The Voluble Topsy collects A P Herbert’s The Trials of Topsy (1928), Topsy MP (1929) and Topsy Turvy (1947) in one volume for the pleasure and admiration of a new generation. For lovers of Nancy Mitford and the Provincial Lady Topsy will be a fresh delight.
‘Well Trix dear, what do you think, I’ve become a professional girl, well really, my dear, Mum’s got so tiresome about this boring marriage business and even Dad’s beginning to wear a martyrish look, and really I believe if I’m not blighted in matrimony in another fortnight they’ll lock the front door on me one night, and anyway as Mr Haddock said in these days economic thingummy is the sole criterion or something for a girl of spirit, don’t you agree, so I made up my mind to be Nature’s economic girl and earn some degrading lucre somehow, well, I thought it wouldn’t be too prohibitive because as Mr Haddock said England may be going to the dogs and democracy and everything but thank Heaven we’re all snobs still and if Lady Topsy Trout can’t find a niche in the façade of industry who can darling?’

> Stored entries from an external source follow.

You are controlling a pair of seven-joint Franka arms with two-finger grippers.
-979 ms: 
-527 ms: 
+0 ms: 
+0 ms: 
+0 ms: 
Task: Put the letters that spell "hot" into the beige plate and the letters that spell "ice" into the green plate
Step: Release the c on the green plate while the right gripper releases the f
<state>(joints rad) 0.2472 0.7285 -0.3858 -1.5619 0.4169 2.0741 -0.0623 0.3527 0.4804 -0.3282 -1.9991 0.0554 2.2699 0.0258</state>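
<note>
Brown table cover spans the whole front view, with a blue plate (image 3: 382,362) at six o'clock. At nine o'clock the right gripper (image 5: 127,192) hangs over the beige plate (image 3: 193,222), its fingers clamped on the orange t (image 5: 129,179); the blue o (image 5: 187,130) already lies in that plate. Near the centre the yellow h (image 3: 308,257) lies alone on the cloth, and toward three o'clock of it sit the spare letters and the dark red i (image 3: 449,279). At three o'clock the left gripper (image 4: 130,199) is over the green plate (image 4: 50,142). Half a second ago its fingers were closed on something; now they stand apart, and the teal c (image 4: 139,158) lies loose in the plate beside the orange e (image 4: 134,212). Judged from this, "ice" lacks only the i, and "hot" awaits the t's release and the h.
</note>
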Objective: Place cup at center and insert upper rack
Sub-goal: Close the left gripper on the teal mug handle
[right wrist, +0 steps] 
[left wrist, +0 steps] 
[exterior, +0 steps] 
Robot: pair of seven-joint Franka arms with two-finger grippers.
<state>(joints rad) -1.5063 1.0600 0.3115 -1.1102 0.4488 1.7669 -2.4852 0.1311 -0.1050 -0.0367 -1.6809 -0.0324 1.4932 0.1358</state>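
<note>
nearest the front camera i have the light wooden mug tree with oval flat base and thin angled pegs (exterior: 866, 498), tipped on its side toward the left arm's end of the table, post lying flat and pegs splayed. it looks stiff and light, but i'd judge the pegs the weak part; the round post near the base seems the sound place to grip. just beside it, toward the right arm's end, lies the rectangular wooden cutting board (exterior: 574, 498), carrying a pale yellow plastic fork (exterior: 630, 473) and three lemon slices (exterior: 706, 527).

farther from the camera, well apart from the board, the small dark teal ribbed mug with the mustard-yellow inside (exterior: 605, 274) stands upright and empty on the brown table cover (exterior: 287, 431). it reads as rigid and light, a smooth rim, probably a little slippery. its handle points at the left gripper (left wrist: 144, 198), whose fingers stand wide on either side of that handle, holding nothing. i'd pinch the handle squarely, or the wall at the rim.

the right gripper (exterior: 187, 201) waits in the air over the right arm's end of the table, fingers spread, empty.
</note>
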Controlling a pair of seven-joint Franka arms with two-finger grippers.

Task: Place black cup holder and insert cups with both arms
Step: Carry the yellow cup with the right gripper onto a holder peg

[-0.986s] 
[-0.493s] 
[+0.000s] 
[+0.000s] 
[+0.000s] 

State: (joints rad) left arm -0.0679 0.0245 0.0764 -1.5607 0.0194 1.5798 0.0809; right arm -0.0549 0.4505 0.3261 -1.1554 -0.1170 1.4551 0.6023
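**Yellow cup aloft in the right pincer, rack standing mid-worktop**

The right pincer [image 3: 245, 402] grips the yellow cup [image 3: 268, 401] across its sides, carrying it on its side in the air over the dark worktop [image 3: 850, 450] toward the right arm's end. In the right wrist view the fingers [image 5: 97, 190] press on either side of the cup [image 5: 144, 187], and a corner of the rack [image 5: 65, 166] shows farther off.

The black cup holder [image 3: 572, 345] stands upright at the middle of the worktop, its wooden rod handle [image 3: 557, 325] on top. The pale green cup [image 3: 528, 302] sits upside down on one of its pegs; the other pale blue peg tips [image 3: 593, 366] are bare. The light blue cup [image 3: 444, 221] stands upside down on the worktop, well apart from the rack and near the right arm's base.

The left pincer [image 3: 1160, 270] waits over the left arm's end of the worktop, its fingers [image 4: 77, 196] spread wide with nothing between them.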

It is the late 1920s. Topsy is a girl about town, a society deb, a dashing flapper. She writes breathless, exuberant letters to her best friend Trix about her life, her parties, her intrigues, and the men in her life. She deploys her native acumen and remarkable talent for kindness as well as being a doughty fighter for what she thinks is right (she hides a fox from the Hunt in her car). Then Topsy is unexpectedly drawn into politics, and to her amazement, she is elected as a member of Parliament.
Topsy’s extensive social life, her adventures in and out of the House of Commons (and her audacious attempts to legislate for the Enjoyment of the People), and her wartime activity as the mother of twins were recorded faithfully by the great comic writer A P Herbert as a series of satires in Punch.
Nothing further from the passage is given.